With phased genotypes (e.g., from read-backed phasing), the model is simpler:

\[P(X_i | \text{hap}_i) = \text{BetaBinom}(X_i; N_i, \mu_{\text{hap}_i}, \rho)\]

where \(\mu_{\text{hap}_i}\) is \(\mu\) or \(1-\mu\) depending on which haplotype the reference allele belongs to.

Output Interpretation#

WASP2 returns the following statistics for each region:

Beta-Binomial Analysis Output#

Column

Type

Interpretation

null_ll

float

Log-likelihood under null (μ=0.5)

alt_ll

float

Log-likelihood under alternative (μ=MLE)

mu

float

MLE of imbalance proportion

lrt

float

Likelihood ratio test statistic

pval

float

p-value from χ² distribution

fdr_pval

float

FDR-corrected p-value (BH method)

Interpreting μ (mu):

  • \(\mu = 0.5\): No imbalance (equal allele expression)

  • \(\mu > 0.5\): Reference allele preference

  • \(\mu < 0.5\): Alternate allele preference

  • \(|\mu - 0.5|\): Effect size (magnitude of imbalance)

Practical Considerations#

Pseudocounts#

WASP2 adds pseudocounts to avoid log(0) issues:

\[X' = X + c, \quad N' = N + 2c\]

Default \(c = 1\) (Laplace smoothing).
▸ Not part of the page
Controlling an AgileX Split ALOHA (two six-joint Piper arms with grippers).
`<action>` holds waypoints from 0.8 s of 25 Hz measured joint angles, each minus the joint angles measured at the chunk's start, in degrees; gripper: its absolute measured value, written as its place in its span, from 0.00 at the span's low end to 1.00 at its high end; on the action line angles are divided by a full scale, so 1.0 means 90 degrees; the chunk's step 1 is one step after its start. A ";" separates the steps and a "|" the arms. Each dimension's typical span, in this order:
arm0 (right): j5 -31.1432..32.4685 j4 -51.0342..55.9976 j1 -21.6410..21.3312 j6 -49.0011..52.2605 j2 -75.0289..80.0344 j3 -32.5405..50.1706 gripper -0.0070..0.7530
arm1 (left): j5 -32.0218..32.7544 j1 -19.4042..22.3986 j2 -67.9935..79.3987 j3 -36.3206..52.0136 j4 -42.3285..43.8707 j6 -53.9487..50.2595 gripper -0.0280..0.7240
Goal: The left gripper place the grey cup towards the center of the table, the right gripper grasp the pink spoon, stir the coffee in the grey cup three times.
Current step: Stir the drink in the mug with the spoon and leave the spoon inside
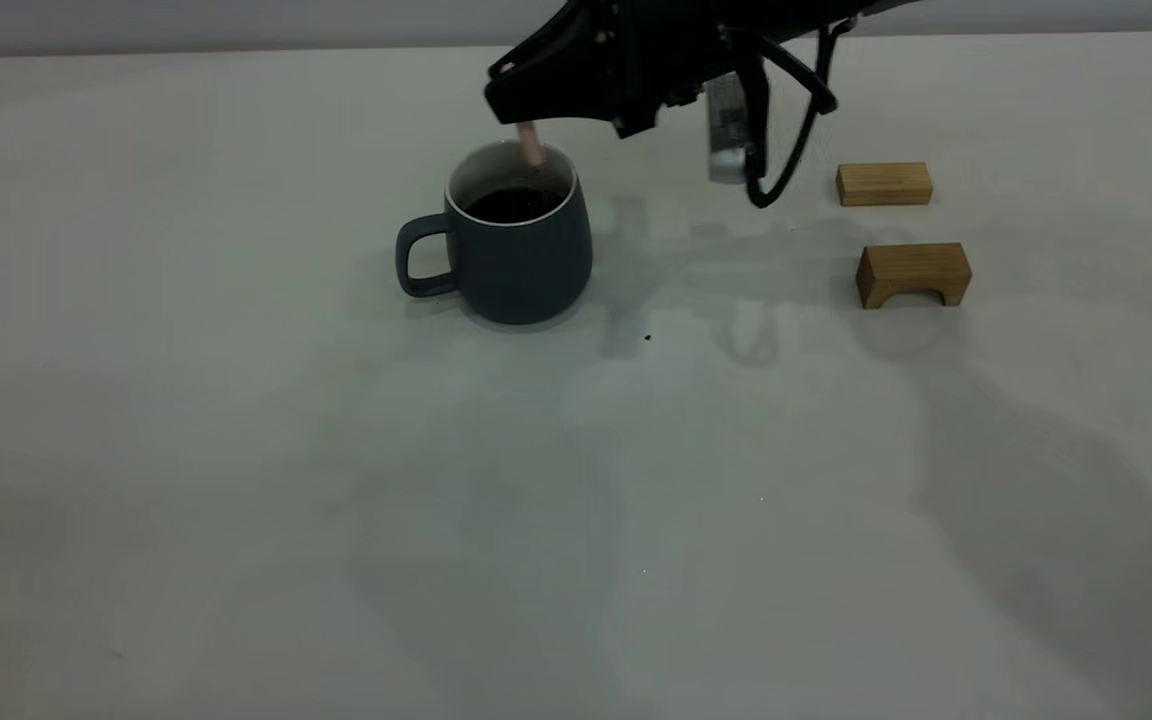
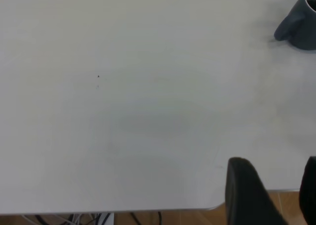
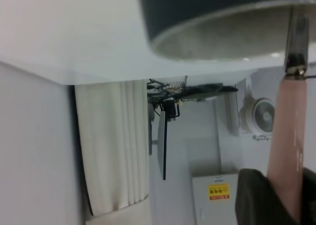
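Off-white table [image 1: 236, 500], right claw [image 1: 526, 125] clamped on pink spoon [image 1: 532, 146] in grey cup [image 1: 521, 260]; left claw [image 2: 276, 195] parted.

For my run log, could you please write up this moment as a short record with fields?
grey cup: upright on the table, handle towards the exterior view's left
coffee: dark, fills the cup partway
pink spoon: handle up, lower end inside the cup
right gripper: above the cup's rim, shut on the spoon's handle
left gripper: pulled back at the table's edge, holds nothing
wooden blocks: one flat, one arched, right of the cup
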 joint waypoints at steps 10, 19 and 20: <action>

This slightly shrinks estimates toward 0.5, providing conservative inference.

Minimum Count Threshold#

Regions with low total counts have poor statistical power. WASP2 filters regions with \(N < \text{min\_count}\) (default: 10).

Power depends on coverage and effect size:

Approximate Power (α=0.05)#

Total N

μ=0.55

μ=0.60

μ=0.65

μ=0.70

20

5%

10%

20%

35%

50

8%

25%

50%

75%

100

15%

45%

80%

95%

200

30%

75%

95%

99%

Region Aggregation#

Analyzing at the region level (genes, peaks) rather than individual SNPs:

  • Increases power: More counts per test

  • Reduces multiple testing burden: Fewer tests to correct

  • Captures regulatory effects: ASE often affects entire genes

See Also#

References#

[Mayba2014]

Mayba O, Gilbert HN, Liu J, et al. (2014). MBASED: allele-specific expression detection in cancer tissues and cell lines. Genome Biology 15:405.